A Microsoft rejeitou as conclusões de Legg numa resposta formal publicada na Nature esta quarta-feira. A empresa argumentou que as suas medições apoiam a conclusão de que produziu um qubit topológico, afirmando que os sinais estáveis observados nas experiências são consistentes com um estado topológico e seriam improváveis de aparecer se o sistema estivesse meramente a exibir ruído ou a comportar-se como um estado sem hiato.

«Mantemos os nossos resultados e o nosso roteiro», disse Chetan Nayak, Technical Fellow e Vice-Presidente Corporativo de Hardware Quântico da Microsoft, à Scientific American. Nayak apontou para o avanço da Microsoft para a fase final da Quantum Benchmarking Initiative da DARPA, que, segundo ele, seguiu uma avaliação independente de resultados públicos e proprietários.

«O cepticismo e o rigor são marcas do processo científico, que apreciamos e que têm sido apoiados por vários académicos», acrescentou Nayak.

Indústria de computação quântica enfrenta preocupações com vulnerabilidade criptográfica

O debate surge enquanto a indústria das criptomoedas corre para se preparar para o "Q-Day", o ponto em que um computador quântico se torna suficientemente poderoso para quebrar a criptografia de chave pública amplamente utilizada. O Bitcoin é considerado particularmente vulnerável porque um atacante quântico poderia potencialmente derivar chaves privadas a partir de chaves públicas expostas e roubar fundos. A crítica de Legg não descarta esse futuro, mas desafia as evidências que a Microsoft cita para o alcançar.

FAQ

O que é que Henry Legg argumentou sobre as alegações de qubit topológico da Microsoft? Henry Legg argumentou, num comentário na Nature publicado esta quarta-feira, que a Microsoft não demonstrou a física básica necessária para um único qubit topológico. Afirmou que os sinais que a Microsoft atribui a qubits topológicos poderiam ser, em vez disso, ruído experimental, e que dados de transporte não publicados anteriormente não mostraram evidência clara do estado supercondutor necessário para apoiar as alegações da Microsoft.

Como é que a Microsoft respondeu à crítica de Legg? A Microsoft publicou uma resposta formal na Nature esta quarta-feira, defendendo os seus resultados.
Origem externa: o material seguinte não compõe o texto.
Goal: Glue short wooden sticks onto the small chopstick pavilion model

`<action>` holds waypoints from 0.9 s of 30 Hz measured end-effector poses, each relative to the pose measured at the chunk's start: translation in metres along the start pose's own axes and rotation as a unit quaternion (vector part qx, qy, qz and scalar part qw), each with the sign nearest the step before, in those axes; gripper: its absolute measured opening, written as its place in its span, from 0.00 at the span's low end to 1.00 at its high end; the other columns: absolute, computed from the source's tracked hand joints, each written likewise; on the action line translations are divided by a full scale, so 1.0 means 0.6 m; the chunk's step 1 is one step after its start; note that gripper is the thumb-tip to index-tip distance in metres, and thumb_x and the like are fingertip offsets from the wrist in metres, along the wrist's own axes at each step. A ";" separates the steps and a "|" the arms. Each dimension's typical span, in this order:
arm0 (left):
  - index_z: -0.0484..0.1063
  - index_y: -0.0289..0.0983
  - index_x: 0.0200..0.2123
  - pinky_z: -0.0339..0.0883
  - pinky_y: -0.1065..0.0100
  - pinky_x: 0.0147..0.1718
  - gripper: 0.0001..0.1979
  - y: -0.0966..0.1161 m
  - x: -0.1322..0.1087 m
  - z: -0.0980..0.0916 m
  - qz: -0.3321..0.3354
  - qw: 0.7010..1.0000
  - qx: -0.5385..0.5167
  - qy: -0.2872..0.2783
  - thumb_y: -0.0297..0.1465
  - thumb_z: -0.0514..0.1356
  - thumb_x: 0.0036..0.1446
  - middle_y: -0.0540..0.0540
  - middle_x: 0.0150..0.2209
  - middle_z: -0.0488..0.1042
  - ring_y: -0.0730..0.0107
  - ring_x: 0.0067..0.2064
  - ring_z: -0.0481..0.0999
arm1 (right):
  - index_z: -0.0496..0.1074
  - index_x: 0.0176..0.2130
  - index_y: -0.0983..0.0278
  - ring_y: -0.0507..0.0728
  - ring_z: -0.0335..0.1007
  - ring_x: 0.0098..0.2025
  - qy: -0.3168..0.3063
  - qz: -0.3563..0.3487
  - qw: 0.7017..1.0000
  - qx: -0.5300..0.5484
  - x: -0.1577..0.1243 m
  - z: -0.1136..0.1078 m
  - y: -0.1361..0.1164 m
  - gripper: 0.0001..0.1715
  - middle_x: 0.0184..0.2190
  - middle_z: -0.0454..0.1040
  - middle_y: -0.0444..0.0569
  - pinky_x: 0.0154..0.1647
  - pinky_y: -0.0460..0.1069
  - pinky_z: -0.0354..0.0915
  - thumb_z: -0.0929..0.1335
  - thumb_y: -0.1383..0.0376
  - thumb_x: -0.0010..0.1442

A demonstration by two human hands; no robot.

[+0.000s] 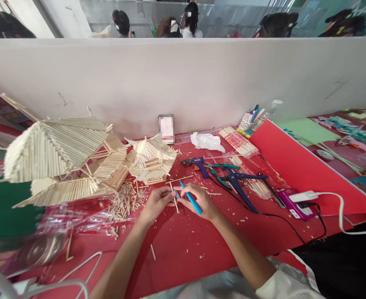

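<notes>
My left hand (156,202) pinches a thin wooden stick (176,206) that stands slightly tilted between the fingers. In my right hand (202,201) is a bright blue pen (194,203), slanting across the fingers. A small grey-blue piece (177,194) sits between the two hands; I cannot tell what it is or which hand holds it. Just beyond the hands stands a small pavilion-like model (151,160) made of sticks. To its left is a larger stick model (61,145) with a broad sloped roof. Cut stick pieces (123,203) lie heaped beside my left hand.
At the right are a glue gun (198,162), blue-handled cutters (237,187), packs of sticks (240,141), a purple power strip (296,203) with cables, and a leaning red board (310,170). A phone (166,128) leans on the grey partition (183,79). People sit behind it.
</notes>
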State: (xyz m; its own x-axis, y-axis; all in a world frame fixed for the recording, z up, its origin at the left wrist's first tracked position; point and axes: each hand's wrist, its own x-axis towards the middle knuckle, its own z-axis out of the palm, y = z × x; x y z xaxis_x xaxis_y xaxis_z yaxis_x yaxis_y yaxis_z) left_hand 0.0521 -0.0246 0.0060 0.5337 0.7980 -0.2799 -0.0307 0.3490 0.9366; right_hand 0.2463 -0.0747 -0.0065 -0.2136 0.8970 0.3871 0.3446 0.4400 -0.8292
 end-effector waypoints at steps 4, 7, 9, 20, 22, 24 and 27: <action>0.79 0.34 0.33 0.74 0.72 0.35 0.24 0.003 0.001 0.000 0.018 0.999 -0.012 0.035 0.49 0.74 0.47 0.48 0.31 0.76 0.73 0.32 0.74 | 0.73 0.46 0.59 0.59 0.77 0.48 0.026 0.032 0.999 0.026 0.000 -0.012 -0.005 0.13 0.50 0.78 0.54 0.50 0.56 0.71 0.67 0.53 0.71; 0.78 0.34 0.32 0.73 0.73 0.34 0.23 0.008 0.000 -0.002 0.037 0.996 -0.030 0.079 0.49 0.74 0.47 0.48 0.32 0.76 0.74 0.32 0.73 | 0.75 0.47 0.61 0.56 0.74 0.34 0.061 0.030 0.996 0.057 -0.002 -0.025 -0.004 0.24 0.37 0.79 0.51 0.38 0.51 0.70 0.60 0.48 0.74; 0.78 0.34 0.32 0.73 0.74 0.34 0.23 0.011 -0.002 -0.001 0.038 0.994 -0.047 0.094 0.49 0.75 0.45 0.48 0.32 0.77 0.74 0.33 0.73 | 0.75 0.46 0.62 0.54 0.70 0.29 0.050 0.028 0.995 0.086 -0.004 -0.030 -0.003 0.25 0.31 0.76 0.47 0.32 0.49 0.68 0.60 0.47 0.74; 0.79 0.35 0.34 0.73 0.76 0.32 0.22 0.002 -0.006 0.021 0.031 0.987 -0.129 0.088 0.44 0.77 0.44 0.50 0.31 0.77 0.77 0.31 0.75 | 0.67 0.43 0.61 0.57 0.80 0.40 0.019 0.073 0.980 0.183 -0.017 -0.016 0.007 0.13 0.37 0.80 0.51 0.38 0.49 0.73 0.70 0.56 0.68; 0.79 0.34 0.34 0.73 0.77 0.32 0.22 0.001 -0.006 0.022 0.032 0.985 -0.142 0.092 0.44 0.77 0.43 0.50 0.31 0.77 0.77 0.32 0.76 | 0.68 0.43 0.61 0.56 0.80 0.39 0.033 0.058 0.985 0.162 -0.016 -0.018 0.008 0.11 0.37 0.80 0.51 0.37 0.49 0.73 0.70 0.57 0.68; 0.78 0.34 0.33 0.73 0.78 0.32 0.22 0.000 -0.006 0.023 0.028 0.983 -0.154 0.097 0.44 0.78 0.42 0.50 0.31 0.77 0.78 0.31 0.76 | 0.70 0.43 0.61 0.55 0.79 0.38 0.045 0.034 0.990 0.130 -0.014 -0.021 0.009 0.10 0.38 0.80 0.50 0.37 0.49 0.73 0.70 0.57 0.67; 0.78 0.34 0.34 0.73 0.77 0.31 0.24 0.001 -0.006 0.023 0.018 0.981 -0.165 0.099 0.44 0.78 0.40 0.50 0.30 0.77 0.78 0.30 0.76 | 0.72 0.42 0.60 0.56 0.79 0.39 0.050 -0.006 0.995 0.089 -0.012 -0.026 0.010 0.09 0.38 0.80 0.50 0.40 0.51 0.73 0.70 0.57 0.67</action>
State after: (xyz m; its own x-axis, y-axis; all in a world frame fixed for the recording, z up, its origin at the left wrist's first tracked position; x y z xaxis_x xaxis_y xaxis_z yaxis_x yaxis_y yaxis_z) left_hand 0.0617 -0.0341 0.0105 0.3536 0.8808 -0.3147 -0.3361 0.4337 0.8360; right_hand 0.2641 -0.0778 -0.0076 -0.1216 0.8958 0.4275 0.1745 0.4433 -0.8792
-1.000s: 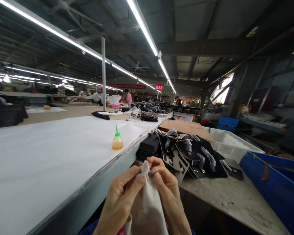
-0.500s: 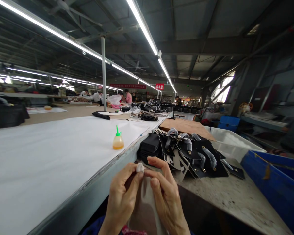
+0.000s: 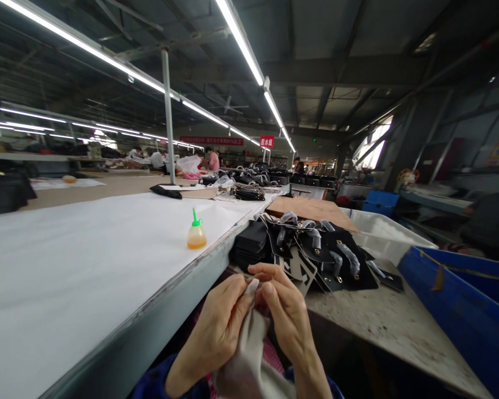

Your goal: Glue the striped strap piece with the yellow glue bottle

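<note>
Both my hands are raised close together at the bottom centre, pinching the top edge of a white cloth pouch [image 3: 245,354]. My left hand [image 3: 220,327] grips it with thumb and forefinger from the left. My right hand [image 3: 285,313] pinches the same corner from the right. The pouch hangs down between my wrists over my lap. Just beyond my fingers lies a pile of black leather pieces [image 3: 324,255] with metal studs and wrapped fittings, on a speckled worktop [image 3: 378,327].
A long white-covered table [image 3: 87,249] runs along the left, with a small glue bottle [image 3: 197,235] with a green nozzle near its edge. A white tray [image 3: 382,233] and a blue bin [image 3: 461,299] stand right. Other workers sit far back.
The pouch's corner stays pinched between both hands while they shift slightly; more of the cloth now bunches below my wrists. The view has tilted a little.
</note>
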`<control>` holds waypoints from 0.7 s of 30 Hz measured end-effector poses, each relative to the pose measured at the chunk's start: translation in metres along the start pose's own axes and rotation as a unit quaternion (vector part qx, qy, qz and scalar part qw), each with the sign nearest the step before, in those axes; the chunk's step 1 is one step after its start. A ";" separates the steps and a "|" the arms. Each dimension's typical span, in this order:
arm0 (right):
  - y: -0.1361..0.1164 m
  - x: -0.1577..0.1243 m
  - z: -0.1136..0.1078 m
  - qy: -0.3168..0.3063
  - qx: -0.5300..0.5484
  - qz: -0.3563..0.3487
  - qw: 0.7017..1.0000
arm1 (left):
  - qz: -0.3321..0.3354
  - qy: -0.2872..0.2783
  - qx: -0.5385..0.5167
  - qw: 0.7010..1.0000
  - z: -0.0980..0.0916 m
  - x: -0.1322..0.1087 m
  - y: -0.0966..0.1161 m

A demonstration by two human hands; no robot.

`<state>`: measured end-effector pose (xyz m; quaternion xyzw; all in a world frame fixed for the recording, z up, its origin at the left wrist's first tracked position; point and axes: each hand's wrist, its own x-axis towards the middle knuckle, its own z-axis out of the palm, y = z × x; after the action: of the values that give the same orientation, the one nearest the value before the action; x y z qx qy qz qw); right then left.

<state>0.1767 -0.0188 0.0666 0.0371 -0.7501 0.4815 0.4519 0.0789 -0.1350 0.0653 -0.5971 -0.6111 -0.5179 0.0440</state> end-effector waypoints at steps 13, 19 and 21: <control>0.039 0.008 -0.029 0.215 -0.086 -0.040 0.972 | -0.201 0.025 -0.334 0.921 0.007 -0.003 0.008; 0.031 -0.007 -0.051 -0.072 0.119 0.108 0.984 | -0.248 0.139 -0.363 0.887 0.008 0.000 -0.008; 0.027 -0.012 -0.053 -0.204 0.088 0.107 0.969 | -0.258 0.201 -0.356 0.876 0.006 0.003 -0.017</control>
<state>0.2043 0.0310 0.0466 0.0941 -0.7810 0.5730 0.2299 0.0680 -0.1241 0.0546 -0.2768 -0.4960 -0.8019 -0.1850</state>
Chetan Nayak, Technical Fellow e Vice-Presidente Corporativo de Hardware Quântico da Microsoft, afirmou que a empresa mantém os seus resultados e roteiro, apontando para o avanço da Microsoft para a fase final da Quantum Benchmarking Initiative da DARPA, após uma avaliação independente de resultados públicos e proprietários.

O que é o Q-Day em relação à computação quântica? O Q-Day refere-se ao ponto em que um computador quântico se torna suficientemente poderoso para quebrar a criptografia de chave pública amplamente utilizada. A indústria das criptomoedas está a preparar-se para este cenário porque o Bitcoin é considerado particularmente vulnerável – um atacante quântico poderia potencialmente derivar chaves privadas a partir de chaves públicas expostas e roubar fundos.